Ask Ethan: What Were The Greatest Nobel Prize Snubs In Science History?

This list of 10 non-winners is 50% women, but 100% outrageous.

In science, advances often come in great leaps. In hindsight, it’s easy to identify perhaps hundreds of small steps that led to the momentous discovery, but revolutions seem to happen all at once. That doesn’t mean those responsible for those groundbreaking discoveries are always properly recognized, however. The most prestigious scientific awards are no doubt the Nobel Prizes, and yet even these have spectacularly snubbed some of the most deserving candidates. Who are my picks? That’s what our Patreon supporter, Denier, wants to know:

In this season of award shows where there is talk over who deserved to be nominated and who was snubbed, I wanted to know your pick for scientists who deserved a Nobel or a share of a Nobel but was snubbed by the committee. For my pick I’d nominate Chien Shiung Wu.

There are so many deserving candidates, that the least I can do is highlight them and their incredible contributions here. In no particular order, here are my picks for the top 10 scientists who made incredible discoveries, who were never granted the recognition they deserved.

O-stars, the hottest of all stars, actually have weaker absorption lines in many cases, because the surface temperatures are great enough that most of the atoms at its surface are at too great of an energy to display the characteristic atomic transitions that result in absorption. Image credit: NOAO/AURA/NSF, modified by E. Siegel.

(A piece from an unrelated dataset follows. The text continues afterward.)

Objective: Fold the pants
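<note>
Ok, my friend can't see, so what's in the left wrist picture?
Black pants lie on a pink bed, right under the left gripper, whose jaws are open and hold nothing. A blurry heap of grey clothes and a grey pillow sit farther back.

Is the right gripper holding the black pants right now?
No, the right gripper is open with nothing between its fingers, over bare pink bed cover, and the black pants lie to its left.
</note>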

1.) Cecilia Payne, for the discovery of what stars are made of. We know today, that as matter gets heated, its electrons jump to higher energy levels, and with enough energy, they can get ionized. We know that stars exhibit different spectral features and absorption/emission lines, and this is dependent on the color of a star. But in 1925, Cecilia Payne put those phenomena of temperature, color, and ionization together to determine, based on the strength of the lines in stars, to determine what they were made of. While they contained the same elements as Earth, they had thousands of times as much helium and millions of times as much hydrogen. Despite her Ph.D. dissertation’s accolades, it was only her advisor, Henry Norris Russell, who was even nominated for the prize.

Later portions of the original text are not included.